In February 2024, individuals in the Rutherford County Schools (RCS) library system in Tennessee were "...quietly instructed by higher ups to remove 20 books from all RCS library shelves", with the entirety of this five-book series being included among those twenty selections; an internal review by RCS determined that two of those twenty titles did not meet the standard for obscenity as defined by Tennessee state law and were accordingly allowed to remain upon school shelves. The removal of the eighteen remaining books occurred without seeking input from librarians and without due process policy for the school system being applied; as of mid-March 2024, all of those eighteen books (still including this entire series) remain off RCS shelves. The Rutherford County Library Alliance, a nonprofit organization whose mission statement defines them as being "...dedicated to safeguarding the principles of intellectual freedom and unrestricted access to information within the public library system of Rutherford County, Tennessee", is in the process of challenging this censorship.

In 2024, all five books in the series were among 13 banned from all Utah public schools by the state school board for containing "objective sensitive material." One additional Maas book, Empire of Storms, was also banned.

In 2025, the American Library Association reported that A Court of Thorns and Roses had the 7th highest count of requests by people or political groups for removal from libraries in the USA that year.

== Adaptations ==
A Court of Thorns and Roses was optioned by Jo Bamford's and Piers Tempest's Tempo Productions in November 2015. The producers revealed in 2018 they had hired Rachel Hirons to work as the movie's screenwriter.

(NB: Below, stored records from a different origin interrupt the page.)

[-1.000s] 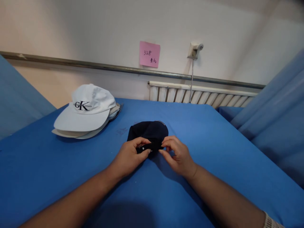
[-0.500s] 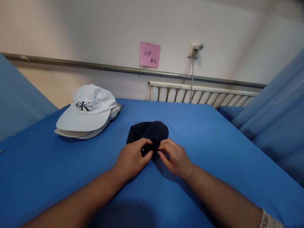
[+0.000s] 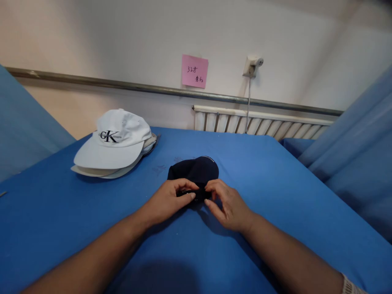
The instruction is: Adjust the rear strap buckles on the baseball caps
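A dark navy cap [image 3: 196, 169] lies on the blue cloth in front of me, white lettering along its far right edge. My left hand [image 3: 171, 199] is at the cap's near side, thumb and fingers closed around the dark band there. Across from it, my right hand [image 3: 228, 204] touches the right end of the same band, its thumb and index finger parted with a small gap. Fine detail of the band is too dark to make out, and the cap's underside is hidden.
A stack of caps with a white cap [image 3: 121, 130] on top stands at the left. The blue cloth [image 3: 260, 175] covers the table. Behind are a radiator [image 3: 232, 120], a metal rail [image 3: 137, 87], a pink note [image 3: 194, 71] and a socket [image 3: 249, 67]. Blue curtains [image 3: 361, 155] hang at both sides.
My right thumb and index finger have parted from their pinch on the band. The left hand has shifted slightly and its thumb lies flatter along the band.
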Demonstrator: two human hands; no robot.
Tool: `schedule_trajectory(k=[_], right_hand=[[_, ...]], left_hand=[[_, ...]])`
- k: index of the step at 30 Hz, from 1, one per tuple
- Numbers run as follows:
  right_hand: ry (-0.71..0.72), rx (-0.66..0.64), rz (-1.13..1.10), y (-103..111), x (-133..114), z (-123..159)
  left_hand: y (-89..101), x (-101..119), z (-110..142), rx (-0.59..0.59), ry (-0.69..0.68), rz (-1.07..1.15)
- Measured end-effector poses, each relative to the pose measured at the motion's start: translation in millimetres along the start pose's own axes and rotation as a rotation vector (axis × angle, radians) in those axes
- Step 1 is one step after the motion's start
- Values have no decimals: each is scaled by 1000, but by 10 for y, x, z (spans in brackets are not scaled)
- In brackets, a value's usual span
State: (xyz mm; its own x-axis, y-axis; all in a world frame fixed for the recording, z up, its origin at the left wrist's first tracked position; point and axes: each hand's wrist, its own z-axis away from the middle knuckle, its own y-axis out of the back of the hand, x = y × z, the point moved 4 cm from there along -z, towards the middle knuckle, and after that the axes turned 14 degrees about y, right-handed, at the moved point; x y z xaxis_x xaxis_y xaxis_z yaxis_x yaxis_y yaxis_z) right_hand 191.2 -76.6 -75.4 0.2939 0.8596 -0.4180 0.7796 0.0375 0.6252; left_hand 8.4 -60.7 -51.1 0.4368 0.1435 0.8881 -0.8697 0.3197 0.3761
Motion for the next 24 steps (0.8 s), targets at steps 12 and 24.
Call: schedule_trajectory(k=[12,24], right_hand=[[-557,114,-785,-257,405,109],[-227,63,-222,-137,335,82]], left_hand=[[-46,-20,-3,-68,85,-88],[-51,27,79,191,-321,-579]])
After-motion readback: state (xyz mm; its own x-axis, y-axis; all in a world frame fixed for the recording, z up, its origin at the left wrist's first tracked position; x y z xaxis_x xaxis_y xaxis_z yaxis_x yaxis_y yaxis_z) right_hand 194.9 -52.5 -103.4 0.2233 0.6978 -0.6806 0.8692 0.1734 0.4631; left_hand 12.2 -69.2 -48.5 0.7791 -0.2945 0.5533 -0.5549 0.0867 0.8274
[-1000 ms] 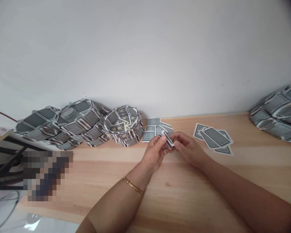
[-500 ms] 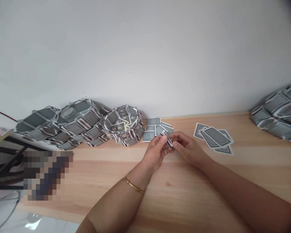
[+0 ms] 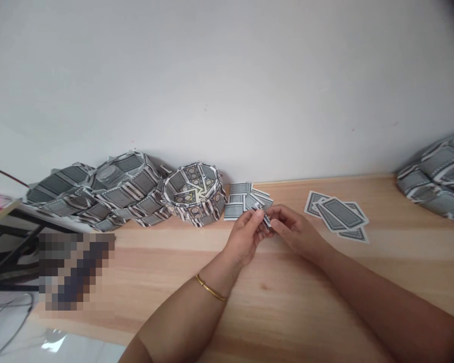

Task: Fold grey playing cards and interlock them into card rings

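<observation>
A folded playing card [image 3: 267,220] with a grey-patterned back is pinched between both hands just above the table. My left hand [image 3: 244,234], a gold bangle on its wrist, grips the card with thumb on top and fingers curled beneath. From the other side, my right hand [image 3: 293,231] has its thumb and fingers closed at the card's right end. Part of the card is hidden by the fingers. Just behind the hands lie several folded cards [image 3: 234,211], some fanned out. To the right, flat loose playing cards [image 3: 344,214] overlap in a small pile.
Left of the folded cards stands a round basket of woven cards [image 3: 202,218], with patterned pieces inside. Larger woven-card baskets [image 3: 117,196] are lined up farther left. Another woven-card piece [image 3: 439,176] leans at the right by the wall [image 3: 249,91]. The wooden table [image 3: 265,287] runs along it.
The card between my hands has tilted and shows a narrower, edge-on side. Both hands keep hold of it in nearly the same place. The whole view has shifted slightly.
</observation>
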`<action>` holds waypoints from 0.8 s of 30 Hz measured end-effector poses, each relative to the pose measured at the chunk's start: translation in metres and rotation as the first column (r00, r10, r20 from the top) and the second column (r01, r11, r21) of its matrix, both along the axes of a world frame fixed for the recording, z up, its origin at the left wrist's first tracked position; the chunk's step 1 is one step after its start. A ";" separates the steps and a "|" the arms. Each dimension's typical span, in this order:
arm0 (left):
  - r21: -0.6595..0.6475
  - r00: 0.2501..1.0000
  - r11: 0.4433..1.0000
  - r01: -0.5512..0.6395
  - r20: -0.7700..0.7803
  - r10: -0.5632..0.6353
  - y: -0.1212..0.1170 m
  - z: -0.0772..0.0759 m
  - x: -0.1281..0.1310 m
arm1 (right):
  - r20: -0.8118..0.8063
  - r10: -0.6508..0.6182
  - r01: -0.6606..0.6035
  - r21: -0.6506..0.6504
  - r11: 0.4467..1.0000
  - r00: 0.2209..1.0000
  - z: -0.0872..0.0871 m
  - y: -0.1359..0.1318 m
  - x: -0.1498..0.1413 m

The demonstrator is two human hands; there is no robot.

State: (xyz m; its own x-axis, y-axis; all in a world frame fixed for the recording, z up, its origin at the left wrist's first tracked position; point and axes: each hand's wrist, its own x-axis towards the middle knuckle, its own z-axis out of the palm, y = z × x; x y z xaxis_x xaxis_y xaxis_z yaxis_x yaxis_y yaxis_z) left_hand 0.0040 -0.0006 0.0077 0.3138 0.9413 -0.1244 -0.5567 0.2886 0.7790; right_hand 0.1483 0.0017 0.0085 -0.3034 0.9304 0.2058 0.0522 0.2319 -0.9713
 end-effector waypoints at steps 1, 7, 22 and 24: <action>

In March 2021, it was announced that A Court of Thorns and Roses series had been opted for a television adaptation by 20th Television for Hulu. The series is set to be developed by Ronald D. Moore alongside Maas. In an interview with The New York Times, Maas confirmed that she was developing the project with the writers and the showrunner as the executive producer of the adaptation. As of December 2023, no cast had been set, but writing for the script has continued for the adaptation. In February 2024, it was announced by TVLine that the adaptation had been scrapped and would not be shopped to other networks; however, Variety reported that these reports were inaccurate. In February 2025, the adaptation was officially scrapped.